Et faut-il s’étonner que certains hommes ayant épousé ces femmes par désoeuvrement, par snobisme, par caprice, quelques fois par amour, s’habituent à les considérer comme de petits êtres sans cervelle ou comme le bibelot le plus luxueux de leur salon !

Les parents sont d’autant plus coupables de laisser leurs filles dans cette inactivité, que, maintenant plus que jamais, la femme est à même de pouvoir gagner sa vie. Entre la riche dot des plus fortunées et le carton à chapeau des petits trottins, il y a une série d’échelons que toute femme peut viser sans déchoir de son rang aussi élevé fût-il.
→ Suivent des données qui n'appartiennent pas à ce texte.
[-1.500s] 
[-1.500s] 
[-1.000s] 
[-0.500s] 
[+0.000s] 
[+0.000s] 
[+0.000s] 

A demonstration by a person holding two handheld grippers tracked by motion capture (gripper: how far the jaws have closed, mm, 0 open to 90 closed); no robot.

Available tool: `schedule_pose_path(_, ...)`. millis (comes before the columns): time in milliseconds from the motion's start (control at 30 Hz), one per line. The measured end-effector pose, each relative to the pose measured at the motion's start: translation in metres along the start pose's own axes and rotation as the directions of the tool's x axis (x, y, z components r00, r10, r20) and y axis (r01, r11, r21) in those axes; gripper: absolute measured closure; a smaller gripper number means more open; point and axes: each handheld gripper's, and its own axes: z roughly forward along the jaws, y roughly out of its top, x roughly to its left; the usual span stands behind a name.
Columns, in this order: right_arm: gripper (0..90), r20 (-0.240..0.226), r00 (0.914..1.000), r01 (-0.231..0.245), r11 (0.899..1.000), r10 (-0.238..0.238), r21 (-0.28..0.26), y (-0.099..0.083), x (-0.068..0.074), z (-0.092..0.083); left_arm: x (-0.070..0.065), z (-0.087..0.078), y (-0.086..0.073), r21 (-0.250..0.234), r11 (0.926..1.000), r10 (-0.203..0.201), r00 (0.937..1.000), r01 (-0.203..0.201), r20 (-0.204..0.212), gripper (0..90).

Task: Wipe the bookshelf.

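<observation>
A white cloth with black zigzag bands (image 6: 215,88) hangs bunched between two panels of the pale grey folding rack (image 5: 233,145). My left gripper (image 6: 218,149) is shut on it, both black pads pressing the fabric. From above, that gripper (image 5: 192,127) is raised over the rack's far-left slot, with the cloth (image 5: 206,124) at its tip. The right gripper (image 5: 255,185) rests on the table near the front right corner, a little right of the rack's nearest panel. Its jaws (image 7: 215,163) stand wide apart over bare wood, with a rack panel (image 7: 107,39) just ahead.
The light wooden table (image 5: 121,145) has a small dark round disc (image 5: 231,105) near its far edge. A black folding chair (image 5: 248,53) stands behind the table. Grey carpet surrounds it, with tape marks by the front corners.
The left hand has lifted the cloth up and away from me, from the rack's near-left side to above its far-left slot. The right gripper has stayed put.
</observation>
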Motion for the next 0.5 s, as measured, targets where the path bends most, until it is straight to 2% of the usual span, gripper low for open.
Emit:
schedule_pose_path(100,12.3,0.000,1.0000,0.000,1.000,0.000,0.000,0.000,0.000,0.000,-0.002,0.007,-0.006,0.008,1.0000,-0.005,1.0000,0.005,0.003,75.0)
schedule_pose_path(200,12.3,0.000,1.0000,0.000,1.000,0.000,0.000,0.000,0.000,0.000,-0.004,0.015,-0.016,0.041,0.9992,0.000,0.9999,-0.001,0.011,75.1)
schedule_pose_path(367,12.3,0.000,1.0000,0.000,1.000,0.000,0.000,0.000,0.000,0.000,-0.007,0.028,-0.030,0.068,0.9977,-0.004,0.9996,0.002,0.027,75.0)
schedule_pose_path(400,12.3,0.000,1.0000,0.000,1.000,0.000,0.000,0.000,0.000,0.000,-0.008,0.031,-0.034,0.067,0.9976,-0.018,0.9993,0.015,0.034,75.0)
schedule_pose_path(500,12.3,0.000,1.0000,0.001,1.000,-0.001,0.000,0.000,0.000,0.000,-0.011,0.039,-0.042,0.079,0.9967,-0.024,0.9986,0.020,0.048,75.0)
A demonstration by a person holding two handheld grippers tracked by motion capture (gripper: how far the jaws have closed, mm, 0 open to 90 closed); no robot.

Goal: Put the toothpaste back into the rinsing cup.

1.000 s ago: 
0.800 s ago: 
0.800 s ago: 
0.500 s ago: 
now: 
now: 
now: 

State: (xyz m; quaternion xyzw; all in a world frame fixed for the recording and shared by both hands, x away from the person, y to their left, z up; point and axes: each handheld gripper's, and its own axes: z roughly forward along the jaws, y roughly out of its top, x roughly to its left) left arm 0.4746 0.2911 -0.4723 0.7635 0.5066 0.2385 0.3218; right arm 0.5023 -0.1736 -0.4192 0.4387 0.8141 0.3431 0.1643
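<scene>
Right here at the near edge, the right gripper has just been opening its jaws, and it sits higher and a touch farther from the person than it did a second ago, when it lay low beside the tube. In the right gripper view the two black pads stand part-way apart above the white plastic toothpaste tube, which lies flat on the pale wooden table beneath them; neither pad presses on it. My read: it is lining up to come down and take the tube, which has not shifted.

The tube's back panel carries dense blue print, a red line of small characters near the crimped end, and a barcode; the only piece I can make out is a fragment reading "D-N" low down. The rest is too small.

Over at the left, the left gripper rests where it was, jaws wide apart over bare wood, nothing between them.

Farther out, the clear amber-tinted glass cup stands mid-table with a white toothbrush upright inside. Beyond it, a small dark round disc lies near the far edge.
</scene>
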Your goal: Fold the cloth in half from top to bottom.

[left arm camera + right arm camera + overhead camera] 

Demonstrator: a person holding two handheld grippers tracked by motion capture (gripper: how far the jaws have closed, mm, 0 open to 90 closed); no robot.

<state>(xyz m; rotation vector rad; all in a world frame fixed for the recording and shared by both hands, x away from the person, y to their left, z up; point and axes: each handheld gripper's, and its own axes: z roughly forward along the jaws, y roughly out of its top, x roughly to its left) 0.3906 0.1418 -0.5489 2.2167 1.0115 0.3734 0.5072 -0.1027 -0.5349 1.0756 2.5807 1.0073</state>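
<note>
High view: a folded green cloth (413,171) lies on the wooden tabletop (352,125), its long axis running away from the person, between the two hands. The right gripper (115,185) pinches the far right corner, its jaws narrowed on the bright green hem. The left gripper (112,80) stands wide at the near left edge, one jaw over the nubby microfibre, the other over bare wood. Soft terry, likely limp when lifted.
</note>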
La femme a accès aujourd’hui dans des carrières qui, jusque-là lui étaient fermées ; et, parce qu’elle sera docteur, avocat ou écrivain – au lieu « d’attendre » que le hasard lui donne ou ne lui donne pas un mari plus ou moins fortuné -  aura-t-elle plus de difficultés à trouver un mari et son avenir se trouvera-t-il compromis ? Ou ne sera-t-elle pas, au contraire, plus digne d’intérêt et de sympathie.
Pas plus que la petite employée et que la modeste institutrice, ces travailleuses ne sont pas ce que le monde appelle dédaigneusement : « les demoiselles à marier ».

Celles-là peuvent vieillir dans le célibat sans en avoir le ridicule et sans craindre pour leur avenir la pauvreté et la misère ; parce qu’elles se sont fait une place au soleil ; parce qu’elles vivent aux dépens de leurs propres forces et que le mariage n’étant pas pour elles l’unique planche de salut au point de vue pécuniaire, elles sauront toujours se procurer des moyens honorables d’existence ; parce qu’enfin, elles ont acquis, par leur travail, une indépendance morale qui est une véritable force.